Lorsque le bateau commence à planer, la vague d'étrave à tendance à cabrer le bateau, créant pas mal de trainée. On met alors le trim-tab à piquer ce qui donne une assiette plus horizontale.

Sur un voilier, le problème est plus complexe à cause:
-De la gamme étendue de vitesse selon les allures, la force du vent ou l'état de la mer.
-Du moment de chavirage du au gréement.
Un trim-tab joue alors à la géométrie variable selon ces conditions:
-Par petit temps, on relève le trim-tab pour augmenter le rocker de la quille, réduisant ainsi la surface mouillée et l'immersion du tableau.

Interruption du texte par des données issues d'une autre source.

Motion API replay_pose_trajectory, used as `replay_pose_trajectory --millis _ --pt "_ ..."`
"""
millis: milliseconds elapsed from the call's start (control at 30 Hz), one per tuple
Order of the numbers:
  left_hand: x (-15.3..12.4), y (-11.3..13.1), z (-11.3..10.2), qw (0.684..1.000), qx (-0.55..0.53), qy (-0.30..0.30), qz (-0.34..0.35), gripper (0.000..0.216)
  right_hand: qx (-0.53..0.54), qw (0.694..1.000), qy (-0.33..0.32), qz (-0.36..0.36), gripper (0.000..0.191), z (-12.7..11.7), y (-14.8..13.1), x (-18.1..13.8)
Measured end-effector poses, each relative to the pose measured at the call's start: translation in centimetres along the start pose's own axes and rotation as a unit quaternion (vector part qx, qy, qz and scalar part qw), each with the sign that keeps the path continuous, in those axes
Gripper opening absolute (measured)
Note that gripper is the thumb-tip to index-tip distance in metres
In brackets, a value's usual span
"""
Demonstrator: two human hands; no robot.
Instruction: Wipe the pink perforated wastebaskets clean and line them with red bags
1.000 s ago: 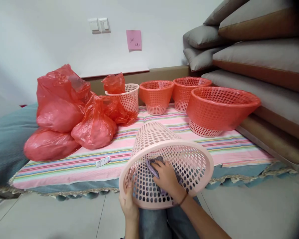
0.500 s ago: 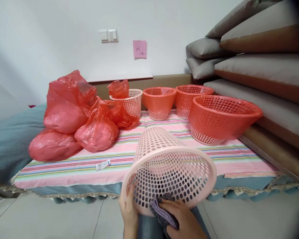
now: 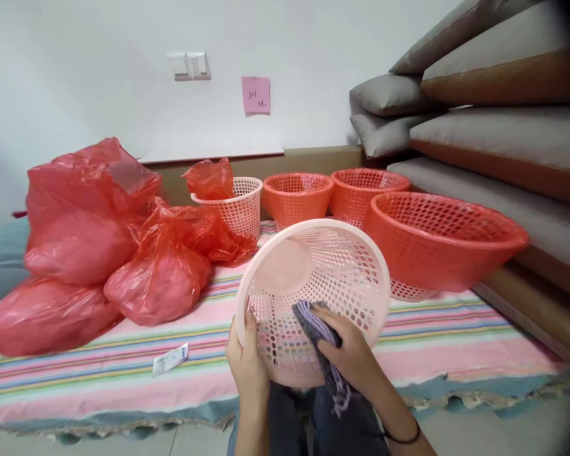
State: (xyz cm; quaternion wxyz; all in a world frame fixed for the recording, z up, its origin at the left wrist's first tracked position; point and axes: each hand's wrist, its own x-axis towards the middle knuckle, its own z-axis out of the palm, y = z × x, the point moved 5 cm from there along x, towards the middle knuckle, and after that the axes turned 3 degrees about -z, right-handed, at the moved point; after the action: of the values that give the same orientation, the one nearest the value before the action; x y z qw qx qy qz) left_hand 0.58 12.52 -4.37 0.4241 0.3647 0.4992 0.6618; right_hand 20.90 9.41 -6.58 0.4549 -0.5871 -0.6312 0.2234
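A pale pink plastic mesh basket point(image 3: 285, 266) is tilted with its mouth toward me, so its round solid bottom shows inside. My left hand point(image 3: 249, 354) grips its rim at the lower left, thumb inside. In my right hand point(image 3: 344, 345) is a folded grey and purple striped cloth point(image 3: 320, 332), held inside the mouth against or close to the mesh wall. A loose frayed end of the cloth hangs below the rim. The basket is above my lap, in front of the striped sheet point(image 3: 209, 386).
Several red plastic bags point(image 3: 161, 285), filled, lie at the left. Behind stand a pink basket point(image 3: 244, 209) with a red bag in it and three red-lined baskets point(image 3: 299, 193). Grey cushions point(image 3: 494, 139) are stacked at the right. A white label point(image 3: 171, 360) lies on the sheet.
The held basket has been tipped up, so its inside and bottom face me more. My right hand with the cloth has moved up and deeper inside. The view has come closer.
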Motion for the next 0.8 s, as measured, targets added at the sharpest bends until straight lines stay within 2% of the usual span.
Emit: replay_pose_trajectory --millis 100,167,267,400,500,567,667,800 --pt "4.0 0.5 2.7 0.999 0.021 0.008 0.044 0.058 -0.017 0.998 0.061 -0.021 0.056 0.2 1.7 6.6" --pt "6.6 -0.2 3.8 0.998 0.036 0.002 0.06 0.059 -0.022 0.998 0.064 -0.019 0.054 1.1 3.1 10.6" --pt "9.4 -2.9 4.5 0.999 0.029 -0.01 0.043 0.063 -0.024 0.999 0.037 -0.004 0.05 3.2 5.1 15.5" --pt "10.4 -7.8 4.5 0.998 -0.056 -0.01 -0.025 0.069 -0.055 0.998 0.0 -0.005 0.047 6.7 7.3 20.1" --pt "10.2 -10.4 4.8 0.993 -0.093 0.0 -0.069 0.068 -0.114 0.993 -0.015 0.009 0.05 9.2 9.0 21.9" --pt "10.4 -11.3 5.2 0.993 -0.087 -0.011 -0.073 0.067 -0.17 0.984 -0.019 0.045 0.052 10.4 10.2 22.4" --pt "10.8 -11.8 5.6 0.997 -0.055 -0.041 -0.038 0.064 -0.22 0.97 -0.027 0.103 0.054 11.4 11.6 22.2" --pt "11.0 -12.3 5.1 0.999 -0.032 -0.019 0.018 0.06 -0.215 0.971 -0.038 0.097 0.055 11.7 11.9 21.1"
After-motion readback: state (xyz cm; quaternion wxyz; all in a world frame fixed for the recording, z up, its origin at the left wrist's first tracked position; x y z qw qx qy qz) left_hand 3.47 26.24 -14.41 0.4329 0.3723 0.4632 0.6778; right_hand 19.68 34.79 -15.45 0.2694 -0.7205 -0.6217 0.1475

-En conditions planantes, on abaissera le trim-tab pour donner des lignes d'eau plus plates à l'arrière, augmenter l'immersion du tableau et faire croire ainsi à l'eai que l'on a un bateau plus long que 60'.
-Au portant par gros temps, on peut à nouveau relever le trim-tab pour augmenter la stabilité longitudinale, la vitesse n'étant alors plus le problème...

C'est avantages se payent par une augmentation de poids, de complexité et d'une trainée de raccord à l'arrière. D'autres comme Desjoyaux et Riou qui ont une carène trés proche s'en passent trés bien en misant sur la légèreté et la simplicité.
Eternel débat, la réponse dans 80 jours!